◆ About this task: Using the material below, state how many of its lines contain the string "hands", with no other words.

---- Exercise data

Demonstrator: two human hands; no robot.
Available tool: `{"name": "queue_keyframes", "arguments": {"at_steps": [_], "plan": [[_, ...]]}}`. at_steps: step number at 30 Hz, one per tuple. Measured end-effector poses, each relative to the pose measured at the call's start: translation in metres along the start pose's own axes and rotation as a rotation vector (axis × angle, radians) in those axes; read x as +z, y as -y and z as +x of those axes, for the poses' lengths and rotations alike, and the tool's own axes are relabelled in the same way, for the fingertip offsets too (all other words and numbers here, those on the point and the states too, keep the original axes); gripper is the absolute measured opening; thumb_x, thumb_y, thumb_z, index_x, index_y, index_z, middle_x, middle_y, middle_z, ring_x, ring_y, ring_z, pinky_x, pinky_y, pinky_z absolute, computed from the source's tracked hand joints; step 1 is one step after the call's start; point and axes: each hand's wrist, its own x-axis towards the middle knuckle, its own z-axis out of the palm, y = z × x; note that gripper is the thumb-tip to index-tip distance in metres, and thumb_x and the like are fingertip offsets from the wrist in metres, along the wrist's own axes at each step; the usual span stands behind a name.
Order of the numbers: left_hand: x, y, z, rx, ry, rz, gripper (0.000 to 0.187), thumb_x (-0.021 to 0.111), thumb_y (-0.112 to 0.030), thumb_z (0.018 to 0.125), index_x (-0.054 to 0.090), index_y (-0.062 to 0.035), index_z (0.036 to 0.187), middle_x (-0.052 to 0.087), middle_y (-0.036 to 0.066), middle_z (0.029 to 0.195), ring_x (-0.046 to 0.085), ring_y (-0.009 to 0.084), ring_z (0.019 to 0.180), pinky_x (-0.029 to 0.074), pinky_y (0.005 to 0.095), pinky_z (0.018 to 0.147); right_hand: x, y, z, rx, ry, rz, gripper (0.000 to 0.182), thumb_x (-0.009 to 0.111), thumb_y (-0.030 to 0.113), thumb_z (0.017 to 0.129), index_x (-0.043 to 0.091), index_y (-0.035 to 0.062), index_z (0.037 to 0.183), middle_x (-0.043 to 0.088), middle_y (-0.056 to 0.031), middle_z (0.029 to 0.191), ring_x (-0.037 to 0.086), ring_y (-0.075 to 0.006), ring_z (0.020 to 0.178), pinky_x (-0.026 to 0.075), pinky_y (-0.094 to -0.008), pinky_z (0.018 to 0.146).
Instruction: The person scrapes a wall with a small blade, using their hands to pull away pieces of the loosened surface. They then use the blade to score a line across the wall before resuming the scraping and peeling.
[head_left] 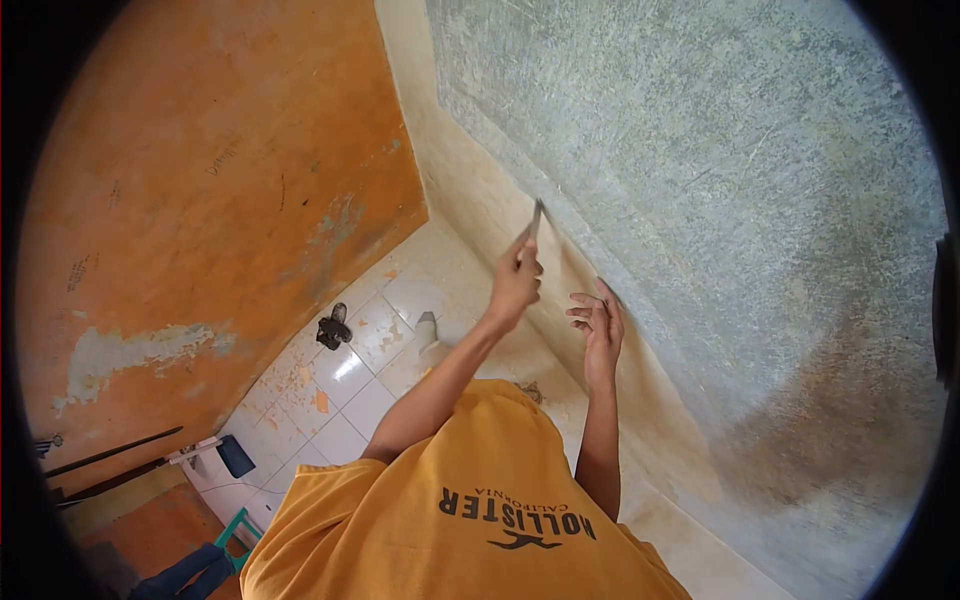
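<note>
My left hand (515, 285) is wrapped round the handle of a scraper (538, 214), whose thin dark blade points up toward the wall. Its tip meets the border between the bare cream strip (480, 165) and the mottled grey-green coating (700, 180). To the right and a little lower, my right hand (602, 325) holds nothing. Its fingers are spread, some bent, and the fingertips reach to the wall's surface near the coating's edge. Most of the scraper's handle is hidden in my left fist.
An orange wall (250, 130) with peeled patches meets the work wall in a corner. Paint flakes lie on the white floor tiles (365, 400) near a dark crumpled object (333, 327). A dark blue item (236, 456) and a green chair (238, 535) stand at lower left.
</note>
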Motion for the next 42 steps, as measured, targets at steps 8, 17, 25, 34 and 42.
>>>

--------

◆ Problem solution: 2